The output is a table of the players selected to be in this top scoring team. With an easy bit of manipulation to calculate where each player would go (think that can then be turned into a graph of the team in formation using the wonderful ggplot package.

# Final graph
team_graph <- ggplot(graph_data2,aes(x,y,colour=team))+
  geom_point(size=10)+
  geom_text(aes(label=name_captaincy),vjust=-2)+
  geom_text(aes(label=round(predicted_captaincy,0)),colour="white",size=4,fontface="bold")+
  geom_text(aes(label=paste0("£",now_cost/10,"m")),vjust=2.5)+
  annotate("text",1,1.5,label=paste0("Total cost: £",sum(graph_data2$now_cost)/10,"m"),fontface="bold")+
  annotate("text",1,1.35,label=paste0("Total points: ",sum(round(graph_data2$predicted_captaincy),0)),fontface="bold")+
  annotate("text",filter(graph_data2,element_type == "Goalkeeper")$x,0.5,label="Number in circle is predicted points. Number below is cost", fontface = "italic", colour = "grey") +
  annotate("text",filter(graph_data2,element_type == "Goalkeeper")$x,0.3,label="The captain (c) has their points doubled", fontface = "italic", colour = "grey") +
  theme_void()+
  ylim(0,max(graph_data2$y)*1.1)+
  xlim(0,max(graph_data2$x)+min(graph_data2$x_step))+
  labs(colour="Team")+
  ggtitle(paste0("Optimal FPL Team (Week ",week,") - ",model_longname))+
  theme(plot.title = element_text(hjust=0.5,colour="grey47"))

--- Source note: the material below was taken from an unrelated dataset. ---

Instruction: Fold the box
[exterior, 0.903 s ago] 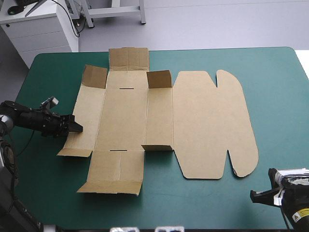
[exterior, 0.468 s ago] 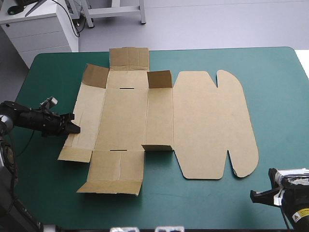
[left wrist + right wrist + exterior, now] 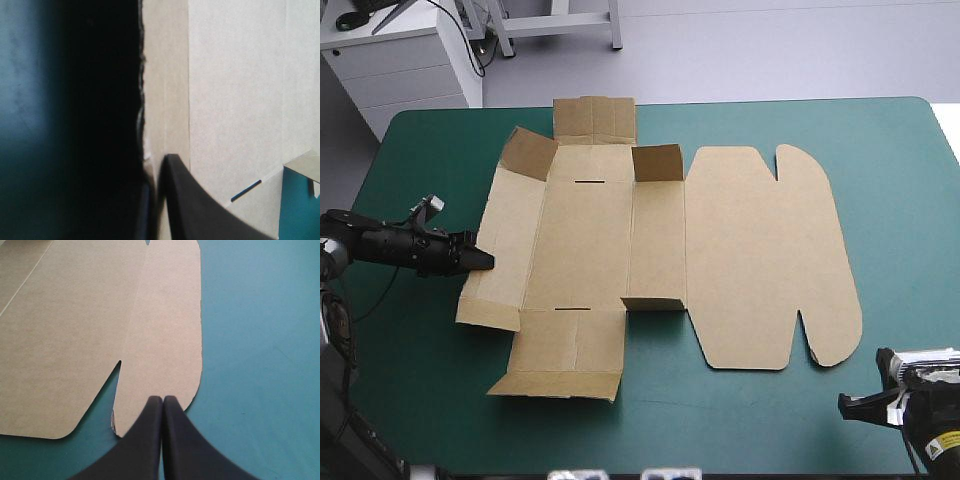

png(paste0("outputs/","Chosen_team_week_",week," (",model_name,").png"), width=1280,height=800,res=144)
team_graph
dev.off()

All that's left is to compare it to the actual best team if its a week that's already passed - the same process, but using actual points instead of predicted points.

And voila, a model trained to predict the ideal fantasy football team for the next five weeks, and show you it in formation!